# Drip and Drive ?



## shaunnadan (24/11/15)

hey

so im curious as to who really drips and drive... this excludes the squonkers from the group. for the past month i have forsaken all tanks (just for a short break) and have moved fully into dripper mode. 

whats your methods ?


----------



## KimVapeDashian (24/11/15)

wont vote until
"no, because cars are for driving and if more people did that, id be less angry" 
is an option.

Reactions: Like 1


----------



## shaunnadan (24/11/15)

So I have a rather simple method and it helps me to cycle through all of my juices . 

I fill up 2x 5ml sample dropper bottles and carry that around with me . 
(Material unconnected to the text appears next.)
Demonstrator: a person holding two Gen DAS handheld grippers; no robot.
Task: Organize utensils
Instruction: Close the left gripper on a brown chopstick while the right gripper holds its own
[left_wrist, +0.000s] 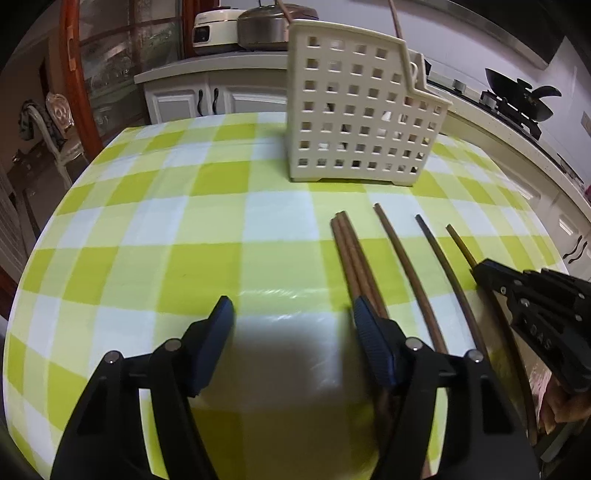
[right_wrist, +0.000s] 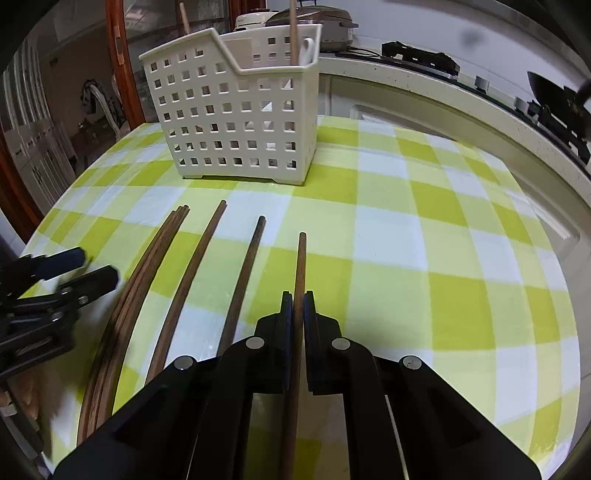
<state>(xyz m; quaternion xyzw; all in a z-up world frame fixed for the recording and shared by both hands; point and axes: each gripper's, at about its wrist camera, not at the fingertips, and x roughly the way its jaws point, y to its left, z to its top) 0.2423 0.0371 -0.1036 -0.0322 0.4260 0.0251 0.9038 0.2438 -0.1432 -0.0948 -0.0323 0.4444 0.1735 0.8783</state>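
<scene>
Only the right wrist view shows the right gripper (right_wrist: 298, 295) clamped on one chopstick (right_wrist: 301, 258), tip toward 12 o'clock. The left gripper (left_wrist: 291, 314) stands open, nothing between its fingers, beside the bundled chopsticks (left_wrist: 351, 254) on the desk (left_wrist: 147, 221).

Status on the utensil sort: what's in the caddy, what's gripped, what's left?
Done: the caddy already holds a few upright utensils.
In hand: the right tongs are shut on the rightmost chopstick.
Left: two single chopsticks and a bundle lie on the tablecloth; the left tongs are open, nothing between them.
</scene>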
Then I can drip to me hearts content and not stress about glass bottles, droppers, spilling etc

My car cigarette lighter plug (no longer in need for that ) lights up and night so I just pop the bottle in there , it keeps it close by and doesn't need a cap and I can easily find it 







Wedge my mod up in the cup holder and I can drip straight down the deck into the juice wells. By the time I place the bottle back in the cigarette lighter plug the wicks are all juiced up 







Sent from my iPhone using Tapatalk

Reactions: Like 1 | Winner 2


----------



## zadiac (24/11/15)

Not many choices. What about "Sometimes". I only drip and drive sometimes, but will do full time when I buy the EZ Dripper and it works.


----------



## huffnpuff (24/11/15)

shaunnadan said:


> ...
> whats your methods ?



Step 1: Pray for red robots

Reactions: Like 1 | Agree 1


----------



## shaunnadan (24/11/15)

zadiac said:


> Not many choices. What about "Sometimes". I only drip and drive sometimes, but will do full time when I buy the EZ Dripper and it works.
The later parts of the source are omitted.